Душною любовью, от которой не избавиться ни на секунду. Даже во снах ласковый шепоток Грига указывал, как и что делать правильно.
– Наркотики, проституция, азартные игры, – перечислял мент – Баньшин его фамилия, а зовут Сергеем – сухим, отрешенным голосом, как приговор зачитывал. – Я не знаю, что ему так приглянулось в вас…
И она не знала, вот пыталась понять, снова и снова сравнивала себя с Григовыми шлюхами, каковых вокруг вилось немерено, и каждая – готовая на все, лишь бы занять Магдино место. Не поняла. Сбежала.
А нить рассказа снова перехватил белобрысый. Ну почему они все просто не оставят Магду в покое?

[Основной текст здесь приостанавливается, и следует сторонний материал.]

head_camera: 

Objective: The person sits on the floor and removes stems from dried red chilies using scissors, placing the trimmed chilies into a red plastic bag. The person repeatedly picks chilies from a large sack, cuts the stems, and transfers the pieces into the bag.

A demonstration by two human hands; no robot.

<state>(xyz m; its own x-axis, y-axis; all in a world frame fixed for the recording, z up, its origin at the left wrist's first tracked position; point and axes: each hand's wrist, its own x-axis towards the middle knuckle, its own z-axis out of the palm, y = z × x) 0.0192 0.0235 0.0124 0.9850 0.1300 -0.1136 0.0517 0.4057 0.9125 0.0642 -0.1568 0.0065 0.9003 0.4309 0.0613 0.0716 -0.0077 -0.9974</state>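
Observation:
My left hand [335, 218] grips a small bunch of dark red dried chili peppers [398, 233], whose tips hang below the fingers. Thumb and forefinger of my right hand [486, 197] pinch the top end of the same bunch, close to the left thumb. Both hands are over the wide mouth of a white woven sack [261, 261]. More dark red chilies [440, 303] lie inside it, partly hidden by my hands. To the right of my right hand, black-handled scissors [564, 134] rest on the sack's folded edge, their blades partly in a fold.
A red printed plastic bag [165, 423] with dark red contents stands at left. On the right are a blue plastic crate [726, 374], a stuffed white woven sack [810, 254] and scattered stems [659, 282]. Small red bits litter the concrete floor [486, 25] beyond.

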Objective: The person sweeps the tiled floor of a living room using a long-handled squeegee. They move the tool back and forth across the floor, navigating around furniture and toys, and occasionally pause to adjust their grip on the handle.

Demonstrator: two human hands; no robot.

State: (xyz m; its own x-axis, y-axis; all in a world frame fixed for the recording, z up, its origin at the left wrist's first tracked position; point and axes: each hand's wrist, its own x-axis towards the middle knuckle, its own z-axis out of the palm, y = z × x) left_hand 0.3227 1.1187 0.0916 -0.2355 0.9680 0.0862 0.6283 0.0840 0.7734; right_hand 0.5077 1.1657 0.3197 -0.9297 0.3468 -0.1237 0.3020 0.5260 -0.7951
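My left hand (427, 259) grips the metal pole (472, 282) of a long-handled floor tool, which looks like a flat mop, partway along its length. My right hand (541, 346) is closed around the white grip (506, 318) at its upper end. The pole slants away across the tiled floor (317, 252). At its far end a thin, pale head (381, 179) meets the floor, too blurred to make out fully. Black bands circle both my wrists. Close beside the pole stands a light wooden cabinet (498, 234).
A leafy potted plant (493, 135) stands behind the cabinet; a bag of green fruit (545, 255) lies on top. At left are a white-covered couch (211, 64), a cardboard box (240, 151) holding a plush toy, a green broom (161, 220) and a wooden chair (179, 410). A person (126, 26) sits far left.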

– Вы прожили почти год, а потом решили уйти. Спрятаться. Но побег не удался?
Как он мог удаться, если ее выдали? Старуха и Лешик, безумный тандем, который с радостью указал путь стигийцу.
И был звонок в дверь, поздно ночью, когда маленькая корявая стрелка застыла где-то между цифрами три и четыре. И был истерический крик старухи, и частые удары клюкой в стену. Бормотание очнувшегося папаши. И был страх, преодолеть который казалось невозможным, и долгий путь от комнаты к двери. Звонок – шаг, звонок – шаг. Половица, ковер, холодный пол и что-то мокрое – старуха опять воду расплескала. Секундный порыв к бегству и обреченность: нельзя убежать от стигийца.
И было больно…
Было жаль ее, непередаваемо, невыносимо, и оттого эта собственная жалость казалась Илье ненастоящей. И наверное, он хотел бы, чтобы женщина, сидящая напротив, исчезла. Вместе с проблемами, прошлым и будущим, вместе с колючками и ненавистью, за которой прятались страх и боль. Вот тебе и оболочка для стервы.
Дашка вздохнула и, закусив палец, отвернулась. Дашка остро чувствует чужое горе и теперь, верно, перебирает нанесенные обиды, готовится терзаться угрызениями совести.
– Хотите знать, что было потом? – Магда подперла острый подбородок кулаком, оскалилась улыбкой. – Потом он меня посадил на цепь. Ну или в клетку. Запер, короче говоря. А и вправду, зачем мне свобода, когда у меня и так все есть. Он даже почти и не бил, так, съездил пару раз по морде и пригрозился живьем похоронить, если еще раз попробую выкинуть что-нить этакое. Я поверила. Он, знаете ли, умел быть убедительным.